Actual gameplay is like Tetris gone crazy. We drop blocks onto a three-dimensional landscape, with an isometric view. The goal is to build up the landscape in a way that water can be safely contained, so basically, we need to build up the edges, so water doesn’t spill out. Complicating matters is that we also get bombs and “negative” blocks that dissolve the landscape where they land. Water falls in small droplets, and also drops down in the form of rain clouds. We also get fireballs that evaporate the water, which is actually a good thing, since the goal is just to avoid water spilling off the landscape.

It’s a unique, engaging gameplay experience, for anyone that has any taste for puzzle games. The music is not amazing but it’s decent enough, with drums and flutes complimenting the calm-yet-tricky gameplay. The background resembles a tie-die poster with the colors and shapes moving and animating.

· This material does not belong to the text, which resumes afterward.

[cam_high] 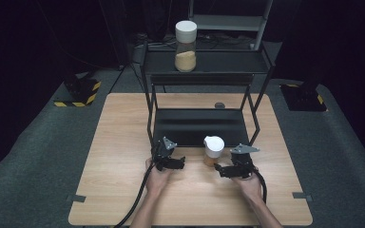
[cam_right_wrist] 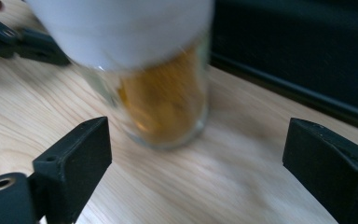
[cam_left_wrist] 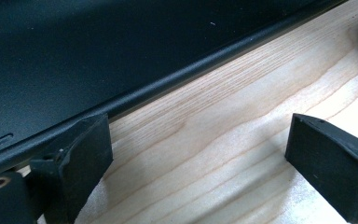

There seems no exactly correct way to play. We have to build up the general perimeter, while I also try to build up walls in one section to contain water, while I leave another section separate, so it can be dissolved and exploded, without losing water.

The one disappointing thing is that no matter how skilled we become, the randomness of objects seems to outweigh our skill-level, so it never seems possible to just play continuously. Later levels include little creatures moving around and destroying our progress. Regardless, this is a great unique puzzle game, which highlights the creativity that Sega was known for through the Dreamcast’s short lifetime.  Graphics are also about as advanced as imaginable for a puzzle game, with new pieces casting light reflections on the landscape, and superfluous effects like paint spraying everywhere when we beat a level. Wetrix + is definitely a solid title for any Dreamcast collector.

NBA 2K by Mike Perez

Basketball fans today are spoiled by the consistent quality of Visual Concepts’ NBA 2K series, but back in 2000, it was something completely new. Saturn and PlayStation hoops games just weren’t able to portray a sense of realism on the same level (though Sony’s In the Zone was very impressive for its day). The Dreamcast wowed me with NBA 2K, and it was just amazing how great everything looked! The following year, Visual Concepts improved it with online play, but I’ll never forget just how impressed I was when I first saw the original game for the first time. Between that and NFL 2K, I honestly thought that Sega had EA Sports beat on all fronts.